%%

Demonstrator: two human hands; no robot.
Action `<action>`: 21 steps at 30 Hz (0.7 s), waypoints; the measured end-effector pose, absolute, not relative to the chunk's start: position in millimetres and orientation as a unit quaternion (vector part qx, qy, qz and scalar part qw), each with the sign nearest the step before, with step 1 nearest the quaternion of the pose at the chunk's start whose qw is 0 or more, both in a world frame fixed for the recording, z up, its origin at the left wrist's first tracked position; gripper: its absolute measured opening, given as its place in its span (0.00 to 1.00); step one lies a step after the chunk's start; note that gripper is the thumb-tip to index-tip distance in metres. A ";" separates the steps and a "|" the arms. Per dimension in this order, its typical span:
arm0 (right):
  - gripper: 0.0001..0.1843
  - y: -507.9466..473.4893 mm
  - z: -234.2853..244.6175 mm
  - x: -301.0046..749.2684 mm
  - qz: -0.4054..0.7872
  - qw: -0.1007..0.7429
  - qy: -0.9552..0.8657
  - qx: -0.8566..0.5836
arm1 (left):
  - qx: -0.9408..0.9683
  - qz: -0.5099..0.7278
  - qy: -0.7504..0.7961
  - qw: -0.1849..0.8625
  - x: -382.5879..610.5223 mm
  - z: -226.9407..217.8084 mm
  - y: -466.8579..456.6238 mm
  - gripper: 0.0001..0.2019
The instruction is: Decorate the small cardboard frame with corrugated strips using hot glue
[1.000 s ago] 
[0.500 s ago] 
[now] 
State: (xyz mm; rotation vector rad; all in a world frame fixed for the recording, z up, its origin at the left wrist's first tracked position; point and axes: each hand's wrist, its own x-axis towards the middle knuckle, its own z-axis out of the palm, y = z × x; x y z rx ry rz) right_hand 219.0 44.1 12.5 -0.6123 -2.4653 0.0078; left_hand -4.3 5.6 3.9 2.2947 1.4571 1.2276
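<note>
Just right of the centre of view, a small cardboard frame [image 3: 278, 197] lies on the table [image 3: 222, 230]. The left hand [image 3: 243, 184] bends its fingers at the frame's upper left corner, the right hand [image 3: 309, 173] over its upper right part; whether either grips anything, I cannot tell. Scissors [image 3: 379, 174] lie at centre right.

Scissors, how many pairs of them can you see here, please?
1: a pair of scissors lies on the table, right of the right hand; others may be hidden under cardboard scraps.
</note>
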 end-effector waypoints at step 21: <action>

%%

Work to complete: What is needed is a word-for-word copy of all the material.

Finished exercise:
Demonstrator: two human hands; no robot.
Action `<action>`: 21 steps at 30 Hz (0.7 s), waypoints; the measured end-effector pose, absolute, not relative to the chunk's start: position in millimetres and orientation as a unit quaternion (vector part qx, qy, qz and scalar part qw), each with the sign nearest the step before, with step 1 nearest the quaternion of the pose at the chunk's start whose qw is 0 or more, both in a world frame fixed for the recording, z up, its origin at the left wrist's first tracked position; gripper: its absolute measured opening, given as its place in its span (0.00 to 1.00); step one lies a step after the chunk's start; note that gripper is the thumb-tip to index-tip distance in metres. A ";" separates the steps and a "|" the arms. Per dimension in this order, its typical span:
arm0 (right):
  - gripper: 0.0001..0.1843
  - y: -507.9466..473.4893 mm
  - z: -234.2853..244.6175 mm
  - x: -301.0046..749.2684 mm
  - qz: -0.4054..0.7872
  - qw: -0.1007..0.7429
  - qy: -0.9552..0.8657
  - qx: -0.8566..0.5836
arm1 (left):
  - qx: -0.9408..0.9683
  - qz: -0.5099..0.7278
  - qy: -0.7504..0.7961
  - qw: -0.1849..0.8625
  - x: -382.5879..610.5223 mm
  - z: -226.9407..217.8084 mm
  - y: -466.8579..456.6238 mm
  - gripper: 0.0001..0.2019
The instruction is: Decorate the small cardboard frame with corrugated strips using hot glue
[1.000 s ago] 
[0.500 s ago] 
[now] 
State: (xyz mm; rotation vector rad; all in a world frame fixed for the recording, z up, its origin at the left wrist's first tracked position; point and axes: each hand's wrist, its own x-axis towards the middle knuckle, its own z-axis out of the palm, y = z × x; x y z rx ry rz) right_hand 219.0 44.1 12.5 -0.6123 -2.4653 0.0078; left_hand -4.3 5.6 3.9 2.2947 1.4571 1.2276
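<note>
Just right of the centre of view, a small cardboard frame [image 3: 278, 197] lies on the table [image 3: 222, 230]. The left hand [image 3: 243, 184] bends its fingers at the frame's upper left corner, the right hand [image 3: 309, 173] over its upper right part; whether either grips anything, I cannot tell. Scissors [image 3: 379, 174] lie at centre right.

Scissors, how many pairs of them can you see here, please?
1: a pair of scissors lies on the table, right of the right hand; others may be hidden under cardboard scraps.
</note>
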 end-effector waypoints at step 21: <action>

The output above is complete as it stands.